• Task requirements: Would you please copy the part of the material below that opens with the line containing "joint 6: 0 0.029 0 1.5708" and closes with the line containing "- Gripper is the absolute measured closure"? Copy it exactly, and only it.

• Supplied records:

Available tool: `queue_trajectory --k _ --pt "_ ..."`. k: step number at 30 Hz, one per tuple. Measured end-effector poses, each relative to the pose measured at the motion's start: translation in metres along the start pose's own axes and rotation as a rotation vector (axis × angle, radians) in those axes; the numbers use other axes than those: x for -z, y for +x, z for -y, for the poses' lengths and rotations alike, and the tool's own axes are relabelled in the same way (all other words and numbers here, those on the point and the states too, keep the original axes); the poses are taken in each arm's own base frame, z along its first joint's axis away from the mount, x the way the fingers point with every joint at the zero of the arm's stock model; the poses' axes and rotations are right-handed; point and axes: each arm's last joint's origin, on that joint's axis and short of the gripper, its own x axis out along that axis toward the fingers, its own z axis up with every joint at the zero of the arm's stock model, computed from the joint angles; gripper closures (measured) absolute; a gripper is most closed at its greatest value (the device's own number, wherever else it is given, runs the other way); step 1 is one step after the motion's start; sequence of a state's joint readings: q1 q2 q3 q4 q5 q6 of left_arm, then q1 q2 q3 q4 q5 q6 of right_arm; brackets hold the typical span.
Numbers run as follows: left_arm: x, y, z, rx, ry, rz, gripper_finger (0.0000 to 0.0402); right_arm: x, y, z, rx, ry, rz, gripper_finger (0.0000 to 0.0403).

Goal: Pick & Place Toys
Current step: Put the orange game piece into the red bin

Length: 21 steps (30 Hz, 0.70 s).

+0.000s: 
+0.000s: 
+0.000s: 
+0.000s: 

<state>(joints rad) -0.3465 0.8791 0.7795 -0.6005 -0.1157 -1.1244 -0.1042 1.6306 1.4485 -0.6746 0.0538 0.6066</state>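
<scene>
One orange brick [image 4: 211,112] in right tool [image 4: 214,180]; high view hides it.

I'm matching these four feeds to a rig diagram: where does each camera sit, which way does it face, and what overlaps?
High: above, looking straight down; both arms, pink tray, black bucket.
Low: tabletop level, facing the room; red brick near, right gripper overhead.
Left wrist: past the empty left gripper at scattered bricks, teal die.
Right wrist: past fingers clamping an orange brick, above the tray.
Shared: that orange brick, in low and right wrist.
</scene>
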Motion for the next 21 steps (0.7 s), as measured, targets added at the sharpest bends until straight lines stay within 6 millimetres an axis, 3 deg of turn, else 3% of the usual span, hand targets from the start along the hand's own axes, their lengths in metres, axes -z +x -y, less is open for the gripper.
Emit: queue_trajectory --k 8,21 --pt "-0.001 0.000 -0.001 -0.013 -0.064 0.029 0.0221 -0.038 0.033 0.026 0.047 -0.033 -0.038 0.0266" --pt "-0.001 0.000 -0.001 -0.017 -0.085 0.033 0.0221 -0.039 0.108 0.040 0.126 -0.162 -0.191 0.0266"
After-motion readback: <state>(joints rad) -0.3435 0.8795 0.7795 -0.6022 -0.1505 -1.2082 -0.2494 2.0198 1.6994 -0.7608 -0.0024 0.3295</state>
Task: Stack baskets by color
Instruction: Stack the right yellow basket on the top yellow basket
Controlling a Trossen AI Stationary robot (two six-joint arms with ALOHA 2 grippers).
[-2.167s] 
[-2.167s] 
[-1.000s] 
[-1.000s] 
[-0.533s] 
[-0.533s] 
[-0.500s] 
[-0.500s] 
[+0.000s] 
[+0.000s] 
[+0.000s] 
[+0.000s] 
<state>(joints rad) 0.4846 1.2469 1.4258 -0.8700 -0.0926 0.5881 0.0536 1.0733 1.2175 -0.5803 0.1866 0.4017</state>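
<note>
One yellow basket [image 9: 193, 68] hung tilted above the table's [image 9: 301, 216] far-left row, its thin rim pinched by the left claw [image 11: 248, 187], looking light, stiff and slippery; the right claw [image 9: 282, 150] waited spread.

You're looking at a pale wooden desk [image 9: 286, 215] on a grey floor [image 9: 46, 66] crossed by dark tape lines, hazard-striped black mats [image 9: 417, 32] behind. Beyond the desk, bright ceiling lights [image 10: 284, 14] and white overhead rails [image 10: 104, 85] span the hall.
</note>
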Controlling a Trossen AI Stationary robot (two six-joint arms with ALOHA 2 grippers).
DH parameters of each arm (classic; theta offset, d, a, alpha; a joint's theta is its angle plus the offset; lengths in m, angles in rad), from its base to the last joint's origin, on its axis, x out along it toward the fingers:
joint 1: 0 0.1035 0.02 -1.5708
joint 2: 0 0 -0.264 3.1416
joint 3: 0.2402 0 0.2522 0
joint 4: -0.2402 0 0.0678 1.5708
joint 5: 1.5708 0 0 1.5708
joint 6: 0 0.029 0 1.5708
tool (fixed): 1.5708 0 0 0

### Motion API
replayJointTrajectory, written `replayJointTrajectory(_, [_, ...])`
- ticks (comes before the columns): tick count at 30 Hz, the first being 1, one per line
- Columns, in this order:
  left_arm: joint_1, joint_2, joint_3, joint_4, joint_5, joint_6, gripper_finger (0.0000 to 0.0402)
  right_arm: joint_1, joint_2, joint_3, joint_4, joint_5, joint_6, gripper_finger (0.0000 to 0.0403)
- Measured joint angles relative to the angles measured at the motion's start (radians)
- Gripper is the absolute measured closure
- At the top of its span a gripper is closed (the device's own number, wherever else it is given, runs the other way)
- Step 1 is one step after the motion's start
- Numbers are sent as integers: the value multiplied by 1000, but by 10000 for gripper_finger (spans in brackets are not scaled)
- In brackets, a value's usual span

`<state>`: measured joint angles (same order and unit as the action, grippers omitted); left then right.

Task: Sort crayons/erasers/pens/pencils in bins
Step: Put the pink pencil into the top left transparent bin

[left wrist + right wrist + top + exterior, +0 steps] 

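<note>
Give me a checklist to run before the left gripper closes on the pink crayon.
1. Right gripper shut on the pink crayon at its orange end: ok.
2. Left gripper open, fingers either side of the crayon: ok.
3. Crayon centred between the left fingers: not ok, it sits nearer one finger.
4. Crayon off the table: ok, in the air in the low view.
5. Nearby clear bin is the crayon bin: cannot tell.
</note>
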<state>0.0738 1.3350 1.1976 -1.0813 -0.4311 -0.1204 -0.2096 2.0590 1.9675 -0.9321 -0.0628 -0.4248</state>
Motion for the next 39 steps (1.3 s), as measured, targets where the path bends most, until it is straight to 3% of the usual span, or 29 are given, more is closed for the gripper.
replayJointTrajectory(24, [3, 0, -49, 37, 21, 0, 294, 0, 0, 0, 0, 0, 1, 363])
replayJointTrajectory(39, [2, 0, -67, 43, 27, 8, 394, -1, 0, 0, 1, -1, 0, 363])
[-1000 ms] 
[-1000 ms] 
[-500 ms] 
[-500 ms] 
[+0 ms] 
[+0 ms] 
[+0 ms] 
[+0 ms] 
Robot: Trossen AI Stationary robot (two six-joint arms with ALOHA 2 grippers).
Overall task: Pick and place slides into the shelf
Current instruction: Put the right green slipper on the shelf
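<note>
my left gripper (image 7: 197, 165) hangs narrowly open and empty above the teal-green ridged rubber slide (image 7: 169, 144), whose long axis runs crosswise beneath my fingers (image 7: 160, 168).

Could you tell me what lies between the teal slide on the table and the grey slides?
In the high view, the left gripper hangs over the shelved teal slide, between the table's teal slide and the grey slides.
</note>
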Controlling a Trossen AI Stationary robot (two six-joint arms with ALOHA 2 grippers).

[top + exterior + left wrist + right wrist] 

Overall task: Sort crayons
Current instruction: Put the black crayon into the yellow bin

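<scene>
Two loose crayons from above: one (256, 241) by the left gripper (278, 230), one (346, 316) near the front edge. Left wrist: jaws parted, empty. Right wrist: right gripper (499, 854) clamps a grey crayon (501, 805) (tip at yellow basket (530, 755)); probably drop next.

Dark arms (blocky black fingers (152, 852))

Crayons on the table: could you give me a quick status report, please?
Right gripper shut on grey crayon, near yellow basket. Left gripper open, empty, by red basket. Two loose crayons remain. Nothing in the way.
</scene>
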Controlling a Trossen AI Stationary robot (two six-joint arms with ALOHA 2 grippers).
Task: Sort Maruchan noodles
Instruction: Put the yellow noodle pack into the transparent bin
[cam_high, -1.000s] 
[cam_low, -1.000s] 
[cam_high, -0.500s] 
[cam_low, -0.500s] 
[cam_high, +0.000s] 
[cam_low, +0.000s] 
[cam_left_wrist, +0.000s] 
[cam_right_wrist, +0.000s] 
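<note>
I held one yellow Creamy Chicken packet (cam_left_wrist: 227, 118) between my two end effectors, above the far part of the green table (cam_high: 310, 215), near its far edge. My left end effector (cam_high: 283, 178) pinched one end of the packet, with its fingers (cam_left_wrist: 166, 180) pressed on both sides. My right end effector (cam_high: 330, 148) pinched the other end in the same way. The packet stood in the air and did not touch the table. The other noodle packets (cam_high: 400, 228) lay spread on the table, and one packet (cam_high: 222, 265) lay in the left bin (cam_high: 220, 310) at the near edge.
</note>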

• Completed exercise:
joint 6: 0 0.029 0 1.5708
tool (fixed): 1.5708 0 0 0

### Motion API
replayJointTrajectory, written `replayJointTrajectory(_, [_, ...])`
- ticks (comes before the columns): tick count at 30 Hz, the first being 1, one per line
- Columns, in this order:
  left_arm: joint_1, joint_2, joint_3, joint_4, joint_5, joint_6, gripper_finger (0.0000 to 0.0402)
  right_arm: joint_1, joint_2, joint_3, joint_4, joint_5, joint_6, gripper_finger (0.0000 to 0.0403)
- Measured joint angles relative to the angles measured at the motion's start (radians)
- Gripper is the absolute measured closure

The output requires no additions.